■ TASK BRIEF: Look through the data below. Pick out the lines holding the string "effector".

■ DATA FOR THIS EXERCISE:
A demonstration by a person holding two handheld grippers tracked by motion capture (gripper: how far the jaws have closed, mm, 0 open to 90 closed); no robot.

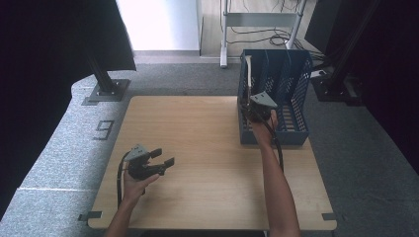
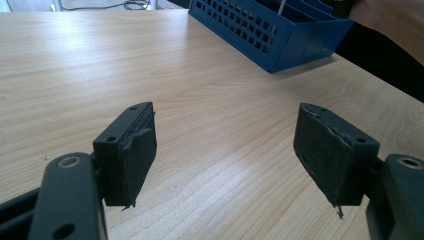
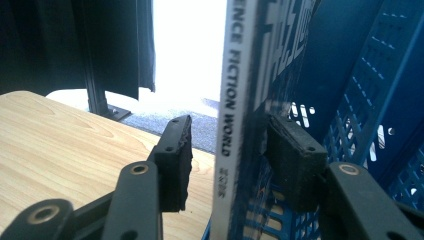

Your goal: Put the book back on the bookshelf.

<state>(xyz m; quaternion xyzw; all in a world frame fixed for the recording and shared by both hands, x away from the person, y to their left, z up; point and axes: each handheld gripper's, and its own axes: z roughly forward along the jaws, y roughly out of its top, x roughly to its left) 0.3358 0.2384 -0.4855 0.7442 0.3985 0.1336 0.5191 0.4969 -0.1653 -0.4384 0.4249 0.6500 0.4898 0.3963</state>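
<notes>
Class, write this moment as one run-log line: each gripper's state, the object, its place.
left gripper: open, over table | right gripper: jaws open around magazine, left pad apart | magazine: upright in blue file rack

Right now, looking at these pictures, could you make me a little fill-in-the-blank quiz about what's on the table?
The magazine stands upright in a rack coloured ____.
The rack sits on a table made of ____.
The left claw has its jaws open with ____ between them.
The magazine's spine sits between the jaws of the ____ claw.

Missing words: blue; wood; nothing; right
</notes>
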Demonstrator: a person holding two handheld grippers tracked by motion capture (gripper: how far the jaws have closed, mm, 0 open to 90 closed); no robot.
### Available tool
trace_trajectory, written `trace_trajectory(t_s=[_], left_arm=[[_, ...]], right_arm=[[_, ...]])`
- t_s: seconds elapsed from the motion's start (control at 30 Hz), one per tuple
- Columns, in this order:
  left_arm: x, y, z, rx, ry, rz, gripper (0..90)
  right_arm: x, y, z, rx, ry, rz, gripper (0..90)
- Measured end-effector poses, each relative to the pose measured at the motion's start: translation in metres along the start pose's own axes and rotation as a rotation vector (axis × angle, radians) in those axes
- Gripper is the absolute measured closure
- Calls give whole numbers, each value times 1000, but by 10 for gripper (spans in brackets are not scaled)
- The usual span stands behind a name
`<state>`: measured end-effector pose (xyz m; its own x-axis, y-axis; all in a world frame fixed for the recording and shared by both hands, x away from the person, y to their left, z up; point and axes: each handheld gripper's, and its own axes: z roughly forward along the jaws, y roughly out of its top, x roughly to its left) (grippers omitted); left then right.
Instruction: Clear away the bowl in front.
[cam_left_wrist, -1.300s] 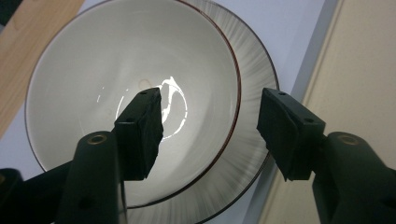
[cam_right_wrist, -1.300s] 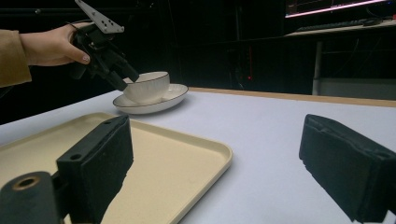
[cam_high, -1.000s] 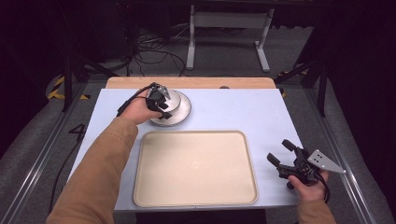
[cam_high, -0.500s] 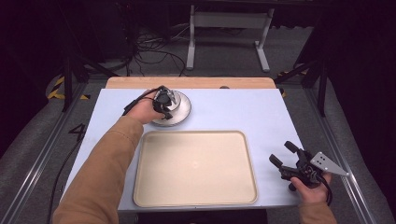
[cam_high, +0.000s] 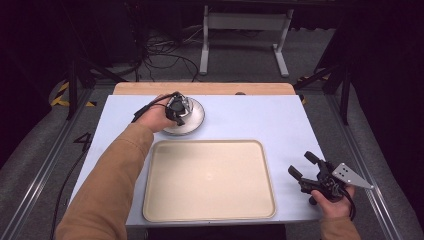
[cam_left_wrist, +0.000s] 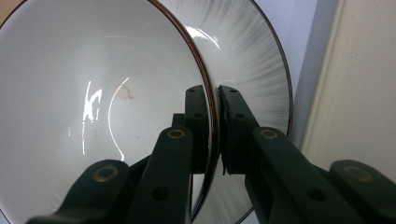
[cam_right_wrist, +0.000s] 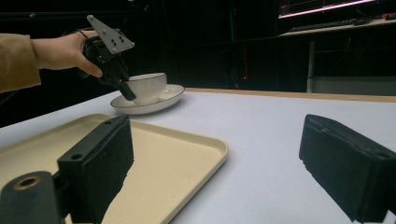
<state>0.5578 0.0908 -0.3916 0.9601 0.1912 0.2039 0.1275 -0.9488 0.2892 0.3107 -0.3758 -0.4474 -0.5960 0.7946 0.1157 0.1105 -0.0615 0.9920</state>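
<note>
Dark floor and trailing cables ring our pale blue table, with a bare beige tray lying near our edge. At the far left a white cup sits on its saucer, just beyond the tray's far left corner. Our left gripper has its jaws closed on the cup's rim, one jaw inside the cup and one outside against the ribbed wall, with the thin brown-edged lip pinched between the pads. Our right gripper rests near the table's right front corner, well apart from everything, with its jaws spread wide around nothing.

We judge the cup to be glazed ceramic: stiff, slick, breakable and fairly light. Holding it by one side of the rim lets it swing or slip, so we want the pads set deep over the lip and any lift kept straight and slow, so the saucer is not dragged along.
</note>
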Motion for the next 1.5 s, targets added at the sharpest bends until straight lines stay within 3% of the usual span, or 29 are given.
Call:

■ RESULT FOR THIS TASK:
- Measured end-effector poses, each relative to the pose measured at the motion's start: translation in metres along the start pose's own axes and rotation as a rotation vector (axis × angle, radians) in those axes
`<state>`: measured end-effector pose (xyz m; its own x-axis, y-axis; all in a world frame fixed for the recording and shared by both hands, x away from the person, y to their left, z up; point and axes: each handheld gripper's, and its own axes: z roughly forward along the jaws, y roughly out of its top, x roughly to its left) (grippers omitted); left then right.

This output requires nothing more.